▸ EXERCISE PROMPT
For this exercise, write out the whole listing below exactly, omitting its images.

▸ GIVEN DATA
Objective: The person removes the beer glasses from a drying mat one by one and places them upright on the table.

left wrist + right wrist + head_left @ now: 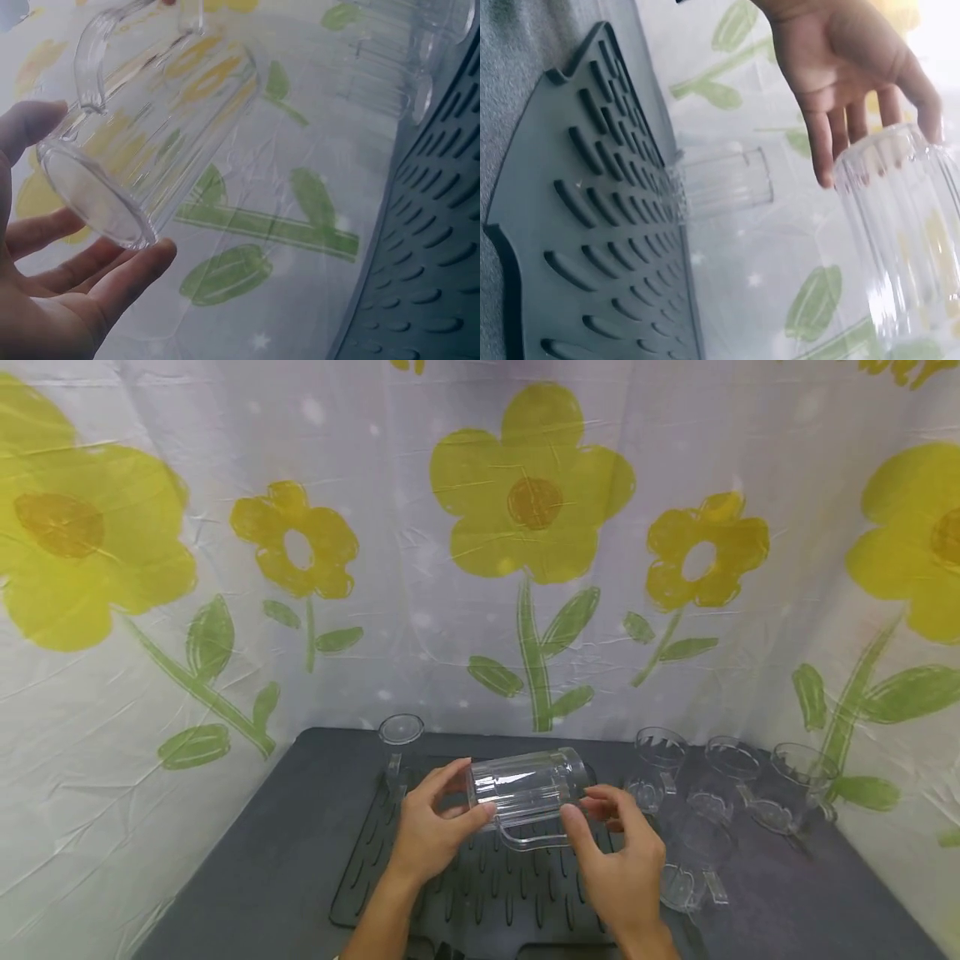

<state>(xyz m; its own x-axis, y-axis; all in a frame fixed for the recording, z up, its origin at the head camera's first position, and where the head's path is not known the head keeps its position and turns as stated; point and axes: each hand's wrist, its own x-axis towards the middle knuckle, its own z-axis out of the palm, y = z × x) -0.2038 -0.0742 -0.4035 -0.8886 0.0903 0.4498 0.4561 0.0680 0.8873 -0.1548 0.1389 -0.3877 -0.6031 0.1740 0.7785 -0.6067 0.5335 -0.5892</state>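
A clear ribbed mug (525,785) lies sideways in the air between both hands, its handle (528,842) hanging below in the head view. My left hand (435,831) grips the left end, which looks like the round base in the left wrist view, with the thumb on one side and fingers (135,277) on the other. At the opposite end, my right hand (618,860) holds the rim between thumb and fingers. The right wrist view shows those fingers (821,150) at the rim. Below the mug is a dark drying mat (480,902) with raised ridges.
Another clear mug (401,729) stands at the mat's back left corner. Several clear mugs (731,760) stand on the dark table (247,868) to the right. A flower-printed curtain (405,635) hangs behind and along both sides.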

▸ ANSWER BOX
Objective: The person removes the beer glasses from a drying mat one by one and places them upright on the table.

left wrist + right wrist + head_left @ now: 

<state>(xyz m; its own x-axis, y-axis; all in a frame fixed for the recording, z up, its origin at the head camera's first position, and where the head's path is not known the head keeps its position and turns as stated; point and axes: each hand's wrist, its own x-axis towards the middle knuckle, its own z-axis out of the palm, y = z × x) -0.2038 -0.0742 -0.4035 -0.8886 0.0903 0.4498 0.4561 0.0680 0.8873 -0.1548 0.1389 -0.3877 -0.6031 0.1740 0.7785 -0.6067 0.5335 -0.5892</state>
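A clear ribbed mug (525,785) lies sideways in the air between both hands, its handle (528,842) hanging below in the head view. My left hand (435,831) grips the left end, which looks like the round base in the left wrist view, with the thumb on one side and fingers (135,277) on the other. At the opposite end, my right hand (618,860) holds the rim between thumb and fingers. The right wrist view shows those fingers (821,150) at the rim. Below the mug is a dark drying mat (480,902) with raised ridges.
Another clear mug (401,729) stands at the mat's back left corner. Several clear mugs (731,760) stand on the dark table (247,868) to the right. A flower-printed curtain (405,635) hangs behind and along both sides.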

The required output has now been supplied.